Since the beginning of 2023, Russian aggressors have fired more than 600 times on peaceful towns and villages of the Zaporizhia region, and there are wounded and dead.
Oleksandr Starukh, the head of the Zaporizhia Regional Military Administration, named this figure.
“Since the beginning of the year, there have been more than six hundred shellings on peaceful cities and towns: four dead and seven wounded,” he said.
Starukh added that over the past day, the Russians shelled the Zaporizhzhia region 91 times, 70 of which hit the civilian infrastructure of 19 settlements.
The head of the region noted that the checkpoint in Vasylivka is currently closed, and since the beginning of the year, only two people have been able to leave on foot in the direction of Zaporizhzhia.
He also said that the aggressors are trying to ban the use of the hryvnia in the temporarily occupied territories.
The Russians introduced “passes”, without which movement between temporarily occupied settlements of the Zaporizhzhia region is prohibited.

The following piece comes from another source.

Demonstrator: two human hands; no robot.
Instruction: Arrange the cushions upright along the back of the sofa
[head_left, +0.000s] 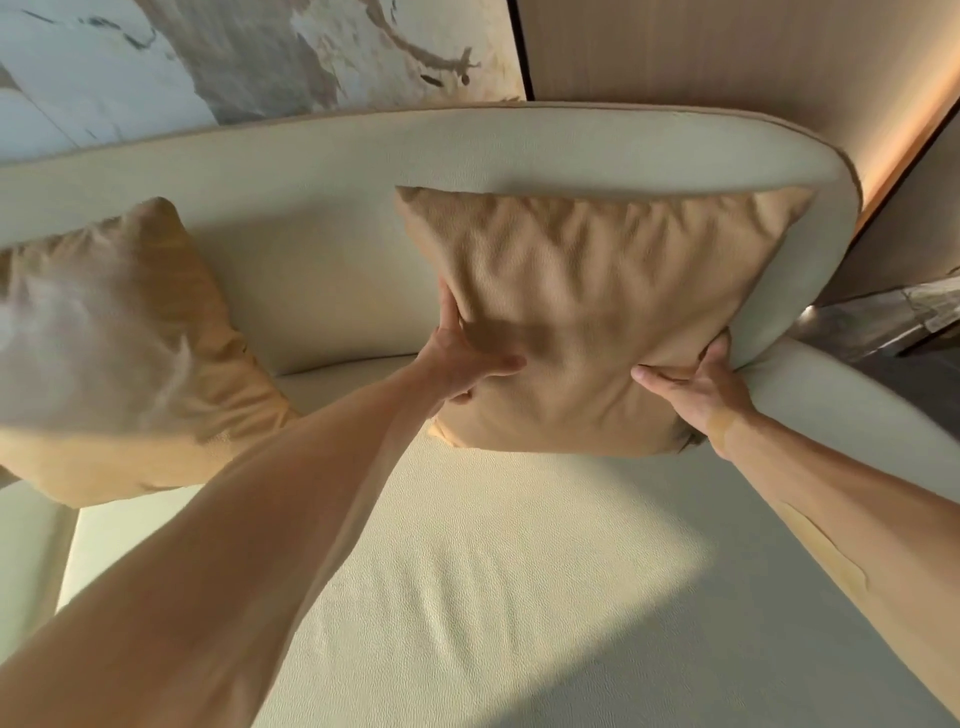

Since the beginning of the year, as a result of enemy shelling in the Zaporizhzhia region, 4 people have died, and 7 more have been injured.
Oleksandr Starukh, the head of the Zaporizhzhia Regional Military Administration, said: “Since the beginning of the year, there have been more than six hundred shellings on peaceful cities and towns: four people were killed and seven were wounded.”
According to the head of the regional military administration, due to severe frosts, the probability that the enemy will conduct reconnaissance by combat has increased more intensively.
In the village of Terpinya, Melitopol district, there was a unique, ancient oak-patriarch, which was more than 400 years old. After the arrival of the Russians in the area, only a stump remained from the huge tree.
The circumference of the trunk was almost four human girths, and the height of the tree was 40 meters.
Experts claimed that after the dried up 700-year-old Zaporizhzhia oak, it was the oldest in the region.
According to local residents, the occupiers cut the oak for firewood.
Russia’s invasion of the territory of Ukraine led to large-scale damage to the country’s ecology. Due to the actions of the occupiers, the protected areas were under threat.